No one was fat in Britland when Sir Harold was Prime Minister from 1957 to 1963, which also happened to be the happiest days of my life, aged zero to six. Never had it so good.
The intriguing thing is that everybody back then ate stodgy pudding with custard every single day, after a main course of lumpy things in dark brown gravy, two small potatoes and three sprouts boiled for 45 minutes.
I explain more about this in my forthcoming book (self-published), The Sir Harold Macmillan Diet.
Of course, there was less rubbish around back then.
It is no more easy to picture Sir Harold sitting in a burger joint than it is to think of him jogging down the pavement in his sock-suspenders or to imagine Sir Anthony Eden tweeting: “Have caused a crisis in Suez!!! LOL.”

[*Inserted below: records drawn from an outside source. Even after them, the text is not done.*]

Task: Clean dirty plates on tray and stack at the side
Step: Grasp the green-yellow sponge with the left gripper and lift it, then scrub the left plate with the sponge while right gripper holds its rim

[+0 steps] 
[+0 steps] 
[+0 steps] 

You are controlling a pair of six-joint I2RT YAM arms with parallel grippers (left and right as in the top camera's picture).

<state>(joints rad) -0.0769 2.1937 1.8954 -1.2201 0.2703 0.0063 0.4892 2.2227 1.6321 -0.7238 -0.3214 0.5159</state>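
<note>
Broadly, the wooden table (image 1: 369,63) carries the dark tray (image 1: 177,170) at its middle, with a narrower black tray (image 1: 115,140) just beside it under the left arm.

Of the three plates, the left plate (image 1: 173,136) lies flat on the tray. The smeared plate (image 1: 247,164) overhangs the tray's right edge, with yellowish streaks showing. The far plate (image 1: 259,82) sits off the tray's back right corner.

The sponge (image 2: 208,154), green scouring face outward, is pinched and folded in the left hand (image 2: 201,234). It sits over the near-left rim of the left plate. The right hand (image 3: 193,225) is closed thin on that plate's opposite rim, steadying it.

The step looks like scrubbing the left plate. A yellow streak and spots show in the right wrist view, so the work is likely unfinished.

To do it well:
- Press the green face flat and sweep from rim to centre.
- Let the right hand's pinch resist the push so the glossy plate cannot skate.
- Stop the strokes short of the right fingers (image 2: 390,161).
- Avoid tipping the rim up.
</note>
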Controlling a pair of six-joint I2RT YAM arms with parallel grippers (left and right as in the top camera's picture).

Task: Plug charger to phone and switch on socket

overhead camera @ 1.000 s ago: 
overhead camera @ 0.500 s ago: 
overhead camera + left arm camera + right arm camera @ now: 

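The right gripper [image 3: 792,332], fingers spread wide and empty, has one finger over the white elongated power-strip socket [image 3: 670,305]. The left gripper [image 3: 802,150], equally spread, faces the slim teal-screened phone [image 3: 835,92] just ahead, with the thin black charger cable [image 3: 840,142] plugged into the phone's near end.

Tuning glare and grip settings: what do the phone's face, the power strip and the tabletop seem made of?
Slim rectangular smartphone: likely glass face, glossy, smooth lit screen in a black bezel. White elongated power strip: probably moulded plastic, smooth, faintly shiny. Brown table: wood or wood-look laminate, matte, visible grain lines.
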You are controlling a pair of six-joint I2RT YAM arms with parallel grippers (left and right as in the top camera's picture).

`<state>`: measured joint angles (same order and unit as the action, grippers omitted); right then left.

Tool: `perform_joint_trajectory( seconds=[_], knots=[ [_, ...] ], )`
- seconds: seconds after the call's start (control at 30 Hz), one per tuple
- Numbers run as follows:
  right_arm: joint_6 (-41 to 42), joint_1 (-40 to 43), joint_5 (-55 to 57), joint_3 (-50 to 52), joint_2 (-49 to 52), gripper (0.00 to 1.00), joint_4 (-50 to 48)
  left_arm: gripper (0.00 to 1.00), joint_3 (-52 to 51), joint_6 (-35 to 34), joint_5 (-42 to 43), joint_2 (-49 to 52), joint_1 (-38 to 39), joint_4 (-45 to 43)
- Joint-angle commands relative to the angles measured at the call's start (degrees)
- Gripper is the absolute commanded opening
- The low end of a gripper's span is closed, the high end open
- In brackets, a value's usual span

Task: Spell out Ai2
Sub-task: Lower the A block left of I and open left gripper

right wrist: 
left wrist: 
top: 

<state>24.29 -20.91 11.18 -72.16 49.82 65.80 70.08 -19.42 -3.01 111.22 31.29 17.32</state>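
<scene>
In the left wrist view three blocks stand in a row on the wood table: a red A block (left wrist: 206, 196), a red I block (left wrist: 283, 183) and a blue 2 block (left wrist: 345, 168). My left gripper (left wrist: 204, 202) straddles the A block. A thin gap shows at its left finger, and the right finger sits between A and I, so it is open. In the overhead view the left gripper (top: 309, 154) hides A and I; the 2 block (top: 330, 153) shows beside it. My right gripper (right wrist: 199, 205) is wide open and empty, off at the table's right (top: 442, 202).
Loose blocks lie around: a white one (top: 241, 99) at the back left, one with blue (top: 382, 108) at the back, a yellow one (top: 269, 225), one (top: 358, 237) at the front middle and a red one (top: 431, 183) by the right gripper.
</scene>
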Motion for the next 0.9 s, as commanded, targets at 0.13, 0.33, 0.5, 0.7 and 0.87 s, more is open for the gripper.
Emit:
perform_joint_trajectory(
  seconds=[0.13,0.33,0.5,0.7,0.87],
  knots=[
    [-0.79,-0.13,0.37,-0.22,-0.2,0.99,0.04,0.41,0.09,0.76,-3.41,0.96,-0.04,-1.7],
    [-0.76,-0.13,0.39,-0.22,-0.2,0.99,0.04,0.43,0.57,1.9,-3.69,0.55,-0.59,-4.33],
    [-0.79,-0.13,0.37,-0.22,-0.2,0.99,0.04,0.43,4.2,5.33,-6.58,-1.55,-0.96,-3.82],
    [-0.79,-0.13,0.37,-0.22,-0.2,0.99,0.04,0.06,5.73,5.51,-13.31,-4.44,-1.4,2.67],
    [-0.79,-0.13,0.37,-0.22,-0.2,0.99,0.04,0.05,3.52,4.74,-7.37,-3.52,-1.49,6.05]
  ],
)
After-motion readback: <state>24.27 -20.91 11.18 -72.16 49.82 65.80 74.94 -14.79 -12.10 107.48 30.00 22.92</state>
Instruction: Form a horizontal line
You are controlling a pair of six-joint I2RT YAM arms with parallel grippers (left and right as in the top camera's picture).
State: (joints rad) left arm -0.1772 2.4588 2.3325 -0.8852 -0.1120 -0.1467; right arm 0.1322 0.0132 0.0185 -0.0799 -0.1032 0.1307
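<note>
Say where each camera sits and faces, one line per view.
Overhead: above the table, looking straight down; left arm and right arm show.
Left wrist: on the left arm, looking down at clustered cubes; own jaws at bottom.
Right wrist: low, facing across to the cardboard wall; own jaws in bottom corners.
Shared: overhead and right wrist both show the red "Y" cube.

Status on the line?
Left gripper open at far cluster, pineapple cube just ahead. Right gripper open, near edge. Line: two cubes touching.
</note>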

These were different times. That said, politically at least, I believe progress is being made. Watching Theresa May’s Article 50 proclamation in the Hoose o’ Commons on Wednesday, I noticed there were fewer pot bellies behind her, though the gravity of the occasion was still ruined by a lady who had positioned herself so that the nation could see her ample assets.
She even readjusted them when Mrs May said: “Now is the time to pull together.” Disgraceful behaviour.
However, I have not gathered you here today to indulge in pendulous cogitation.
You are enjoined thus: be neither too thin nor too fat. Eat well but not immodestly. Try to have some lumpy things. And never, ever skip pudding.